Key Laboratory of Drug Targeting and Drug Delivery Systems, Ministry of Education, Sichuan University, No. 17, Block 3 Southern Renmin Road, Chengdu, 610041, China.
School of Pharmacy, University of Pittsburgh, Pittsburgh, Pennsylvania, 15217, USA.
Pharm Res. 2018 Aug 24;35(10):196. doi: 10.1007/s11095-018-2480-8.
The aim of this study was to design hyaluronic acid (HA) layer-by-layer (LbL) nanoparticles, which carried paclitaxel (PTX) and Indocyanine green (ICG) to both tumor cells and tumor associated cells to achieve synergistic chemo-photothermal therapeutic effect.
The LbL-engineered nanoparticles (PDIH) were prepared by dopamine self-polymerization on PTX nanocrystal to form thin, surface-adherent polydopamine (PDA) films, which subsequently absorbed ICG and HA. The tumor cell and tumor associated cell targeting and antitumor efficacy of PDIH were investigated both in vitro an in vivo using 4 T1 murine mammary cancer cell lines and mice bearing orthotopic 4 T1 breast tumor.
PDIH presented a long-rod shape in TEM and showed enhanced photothermal effect and cytotoxicity upon NIR laser irradiation both in vitro and in vivo. PDIH also displayed high target ability to CD44 overexpressed tumor cells and tumor associated cells mediated by HA. In vivo antitumor study indicated that PDIH therapeutic strategy could achieve remarkable antitumor efficacy.

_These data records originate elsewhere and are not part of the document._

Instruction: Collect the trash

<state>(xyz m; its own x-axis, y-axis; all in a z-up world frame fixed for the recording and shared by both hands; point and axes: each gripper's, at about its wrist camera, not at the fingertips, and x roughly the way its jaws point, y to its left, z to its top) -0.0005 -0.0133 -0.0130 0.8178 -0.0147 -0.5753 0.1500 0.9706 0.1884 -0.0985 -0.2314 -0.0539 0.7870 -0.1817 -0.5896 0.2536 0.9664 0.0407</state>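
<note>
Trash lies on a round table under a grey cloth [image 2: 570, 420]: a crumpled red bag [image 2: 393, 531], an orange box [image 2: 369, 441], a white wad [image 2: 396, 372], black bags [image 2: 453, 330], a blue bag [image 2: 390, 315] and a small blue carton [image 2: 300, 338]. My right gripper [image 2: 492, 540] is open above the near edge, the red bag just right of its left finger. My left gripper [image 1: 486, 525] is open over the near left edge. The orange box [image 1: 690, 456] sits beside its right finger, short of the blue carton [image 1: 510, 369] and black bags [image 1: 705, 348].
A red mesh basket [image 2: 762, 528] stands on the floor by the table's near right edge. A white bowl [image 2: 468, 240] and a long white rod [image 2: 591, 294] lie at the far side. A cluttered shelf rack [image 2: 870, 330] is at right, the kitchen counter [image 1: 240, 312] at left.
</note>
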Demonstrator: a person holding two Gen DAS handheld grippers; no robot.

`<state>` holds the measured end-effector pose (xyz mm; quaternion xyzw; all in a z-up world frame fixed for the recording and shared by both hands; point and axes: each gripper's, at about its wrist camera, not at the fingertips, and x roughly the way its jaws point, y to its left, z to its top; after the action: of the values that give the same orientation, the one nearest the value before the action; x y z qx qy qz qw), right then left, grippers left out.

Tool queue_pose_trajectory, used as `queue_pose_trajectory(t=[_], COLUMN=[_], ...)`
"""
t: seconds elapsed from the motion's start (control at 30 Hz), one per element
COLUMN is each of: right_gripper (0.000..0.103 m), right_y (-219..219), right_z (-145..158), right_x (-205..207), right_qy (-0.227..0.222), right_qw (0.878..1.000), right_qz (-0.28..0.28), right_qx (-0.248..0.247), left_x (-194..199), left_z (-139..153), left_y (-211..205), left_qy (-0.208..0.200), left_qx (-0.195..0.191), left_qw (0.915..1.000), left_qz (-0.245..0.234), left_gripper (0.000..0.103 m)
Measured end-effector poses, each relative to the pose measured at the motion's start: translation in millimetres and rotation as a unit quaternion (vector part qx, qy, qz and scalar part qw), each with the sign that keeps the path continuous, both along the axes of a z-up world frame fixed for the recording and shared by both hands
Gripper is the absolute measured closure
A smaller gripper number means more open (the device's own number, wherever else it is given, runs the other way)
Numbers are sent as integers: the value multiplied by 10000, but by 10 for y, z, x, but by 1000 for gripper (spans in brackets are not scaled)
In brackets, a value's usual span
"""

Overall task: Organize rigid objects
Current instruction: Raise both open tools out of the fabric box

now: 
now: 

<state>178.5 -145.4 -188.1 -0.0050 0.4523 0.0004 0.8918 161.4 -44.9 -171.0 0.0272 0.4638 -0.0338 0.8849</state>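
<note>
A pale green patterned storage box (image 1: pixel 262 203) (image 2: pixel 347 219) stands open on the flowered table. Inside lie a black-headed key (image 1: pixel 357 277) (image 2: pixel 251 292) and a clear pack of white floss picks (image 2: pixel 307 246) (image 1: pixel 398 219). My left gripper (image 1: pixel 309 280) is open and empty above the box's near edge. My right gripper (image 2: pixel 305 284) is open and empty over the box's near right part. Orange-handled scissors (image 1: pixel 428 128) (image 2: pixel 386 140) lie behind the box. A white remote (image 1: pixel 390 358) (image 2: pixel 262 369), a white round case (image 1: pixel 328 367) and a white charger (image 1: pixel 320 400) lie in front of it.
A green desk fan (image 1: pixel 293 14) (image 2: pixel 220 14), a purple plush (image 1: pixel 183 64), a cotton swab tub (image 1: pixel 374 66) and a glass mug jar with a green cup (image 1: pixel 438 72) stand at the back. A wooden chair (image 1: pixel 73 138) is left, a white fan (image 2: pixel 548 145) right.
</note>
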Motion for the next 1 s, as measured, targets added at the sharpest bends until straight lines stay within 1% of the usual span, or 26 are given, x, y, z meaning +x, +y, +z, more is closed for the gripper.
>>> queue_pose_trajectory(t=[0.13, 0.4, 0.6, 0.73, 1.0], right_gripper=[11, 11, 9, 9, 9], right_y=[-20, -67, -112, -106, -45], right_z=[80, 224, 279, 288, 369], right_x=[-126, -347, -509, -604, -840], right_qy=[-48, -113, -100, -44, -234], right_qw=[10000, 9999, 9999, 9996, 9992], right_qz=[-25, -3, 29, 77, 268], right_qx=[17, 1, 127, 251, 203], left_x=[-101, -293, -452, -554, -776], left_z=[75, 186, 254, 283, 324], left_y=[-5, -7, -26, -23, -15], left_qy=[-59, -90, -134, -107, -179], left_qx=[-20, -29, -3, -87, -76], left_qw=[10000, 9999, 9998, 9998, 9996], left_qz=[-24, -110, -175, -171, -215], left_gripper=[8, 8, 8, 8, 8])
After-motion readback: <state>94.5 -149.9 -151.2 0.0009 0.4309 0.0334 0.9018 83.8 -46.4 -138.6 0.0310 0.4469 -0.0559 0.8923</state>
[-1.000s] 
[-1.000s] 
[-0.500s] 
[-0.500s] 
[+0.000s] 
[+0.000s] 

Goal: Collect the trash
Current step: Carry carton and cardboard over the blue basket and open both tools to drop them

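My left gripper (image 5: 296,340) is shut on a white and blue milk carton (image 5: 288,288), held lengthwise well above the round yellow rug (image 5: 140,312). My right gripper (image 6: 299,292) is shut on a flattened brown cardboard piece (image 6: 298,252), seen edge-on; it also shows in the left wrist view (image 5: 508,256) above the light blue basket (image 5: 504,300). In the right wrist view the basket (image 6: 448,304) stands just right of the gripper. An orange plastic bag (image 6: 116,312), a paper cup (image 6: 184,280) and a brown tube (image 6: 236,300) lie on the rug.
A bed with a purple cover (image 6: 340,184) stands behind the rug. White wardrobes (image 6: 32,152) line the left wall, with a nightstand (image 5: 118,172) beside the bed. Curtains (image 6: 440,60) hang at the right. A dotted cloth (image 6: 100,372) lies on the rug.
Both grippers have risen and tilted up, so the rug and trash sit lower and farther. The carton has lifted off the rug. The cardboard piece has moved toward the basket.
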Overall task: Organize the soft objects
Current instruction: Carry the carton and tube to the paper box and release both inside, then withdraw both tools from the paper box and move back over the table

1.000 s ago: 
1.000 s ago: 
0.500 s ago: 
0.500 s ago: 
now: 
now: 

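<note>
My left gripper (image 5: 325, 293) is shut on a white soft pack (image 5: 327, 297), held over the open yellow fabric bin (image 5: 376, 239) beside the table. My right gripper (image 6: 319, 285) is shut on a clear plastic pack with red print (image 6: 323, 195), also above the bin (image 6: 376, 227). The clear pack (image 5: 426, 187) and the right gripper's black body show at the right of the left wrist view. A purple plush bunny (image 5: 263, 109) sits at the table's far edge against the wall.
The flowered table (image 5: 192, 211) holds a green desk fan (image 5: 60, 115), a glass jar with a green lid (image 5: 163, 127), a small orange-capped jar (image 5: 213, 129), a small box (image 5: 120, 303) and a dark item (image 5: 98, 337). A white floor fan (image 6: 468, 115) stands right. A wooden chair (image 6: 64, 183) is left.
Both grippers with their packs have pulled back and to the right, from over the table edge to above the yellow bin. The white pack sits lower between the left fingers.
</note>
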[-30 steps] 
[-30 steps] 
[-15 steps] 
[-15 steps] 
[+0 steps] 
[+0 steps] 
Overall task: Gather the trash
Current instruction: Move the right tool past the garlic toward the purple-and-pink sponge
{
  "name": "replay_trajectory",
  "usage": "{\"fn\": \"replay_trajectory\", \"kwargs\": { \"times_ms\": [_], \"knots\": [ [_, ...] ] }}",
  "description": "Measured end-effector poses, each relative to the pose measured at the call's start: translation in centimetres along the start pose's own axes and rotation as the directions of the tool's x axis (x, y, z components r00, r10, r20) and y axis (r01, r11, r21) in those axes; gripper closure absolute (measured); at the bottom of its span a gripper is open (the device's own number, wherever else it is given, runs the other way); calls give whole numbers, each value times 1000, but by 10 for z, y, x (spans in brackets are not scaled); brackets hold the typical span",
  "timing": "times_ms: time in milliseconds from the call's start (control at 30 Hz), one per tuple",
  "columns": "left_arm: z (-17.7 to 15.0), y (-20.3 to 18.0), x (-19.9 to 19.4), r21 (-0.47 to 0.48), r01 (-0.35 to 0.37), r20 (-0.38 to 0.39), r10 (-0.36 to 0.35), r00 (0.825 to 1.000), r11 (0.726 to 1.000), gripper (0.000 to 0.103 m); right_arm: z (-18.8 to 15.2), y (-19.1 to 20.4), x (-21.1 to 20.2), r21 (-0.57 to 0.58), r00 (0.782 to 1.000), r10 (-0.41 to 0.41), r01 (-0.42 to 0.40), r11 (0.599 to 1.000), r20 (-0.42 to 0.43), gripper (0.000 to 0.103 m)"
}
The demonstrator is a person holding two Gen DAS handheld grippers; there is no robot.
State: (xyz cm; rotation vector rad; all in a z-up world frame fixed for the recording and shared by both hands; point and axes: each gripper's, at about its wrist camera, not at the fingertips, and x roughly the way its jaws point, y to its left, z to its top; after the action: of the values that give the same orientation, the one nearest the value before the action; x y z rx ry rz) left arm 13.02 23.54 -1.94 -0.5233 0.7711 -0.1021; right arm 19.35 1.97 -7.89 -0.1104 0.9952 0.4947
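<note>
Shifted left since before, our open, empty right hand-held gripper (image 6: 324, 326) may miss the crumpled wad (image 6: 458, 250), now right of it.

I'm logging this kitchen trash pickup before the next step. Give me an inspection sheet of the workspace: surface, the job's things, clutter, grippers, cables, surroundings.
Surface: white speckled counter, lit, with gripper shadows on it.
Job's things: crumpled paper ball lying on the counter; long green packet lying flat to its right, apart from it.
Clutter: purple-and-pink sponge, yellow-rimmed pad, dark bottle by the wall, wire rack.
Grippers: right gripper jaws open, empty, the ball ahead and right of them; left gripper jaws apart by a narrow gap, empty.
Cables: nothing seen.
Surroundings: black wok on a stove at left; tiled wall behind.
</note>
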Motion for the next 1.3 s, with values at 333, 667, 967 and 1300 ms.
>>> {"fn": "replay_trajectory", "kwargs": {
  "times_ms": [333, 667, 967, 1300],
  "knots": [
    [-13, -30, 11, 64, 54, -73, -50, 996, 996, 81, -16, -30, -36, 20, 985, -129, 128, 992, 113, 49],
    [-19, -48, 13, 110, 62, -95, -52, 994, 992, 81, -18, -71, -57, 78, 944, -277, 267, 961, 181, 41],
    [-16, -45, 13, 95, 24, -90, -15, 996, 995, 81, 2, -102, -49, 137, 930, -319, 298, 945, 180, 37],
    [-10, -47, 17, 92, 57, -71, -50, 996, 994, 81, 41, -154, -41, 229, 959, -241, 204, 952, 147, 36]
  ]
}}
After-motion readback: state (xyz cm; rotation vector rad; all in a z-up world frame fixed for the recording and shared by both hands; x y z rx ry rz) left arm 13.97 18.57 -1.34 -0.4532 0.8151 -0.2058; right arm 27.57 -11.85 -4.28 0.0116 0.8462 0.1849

PDIH showed excellent tumor-targeting property and chemo-photothermal therapeutic efficacy.
本研究旨在设计透明质酸(HA)层层(LbL)纳米粒子,将紫杉醇(PTX)和吲哚菁绿(ICG)携带到肿瘤细胞和肿瘤相关细胞中,以实现协同的化疗-光热治疗效果。
通过多巴胺自聚合在 PTX 纳米晶体上形成薄的、表面附着的聚多巴胺(PDA)膜,随后吸收 ICG 和 HA,制备了 LbL 工程化纳米粒子(PDIH)。使用 4T1 鼠乳腺癌细胞系和荷原位 4T1 乳腺癌的小鼠在体外和体内研究了 PDIH 对肿瘤细胞和肿瘤相关细胞的靶向性和抗肿瘤功效。
PDIH 在 TEM 中呈现长棒状,在体外和体内的近红外激光照射下表现出增强的光热效应和细胞毒性。PDIH 还通过 HA 介导对 CD44 过表达的肿瘤细胞和肿瘤相关细胞表现出高靶向能力。体内抗肿瘤研究表明,PDIH 的治疗策略可以实现显著的抗肿瘤功效。
PDIH 表现出优异的肿瘤靶向性和化疗-光热治疗效果。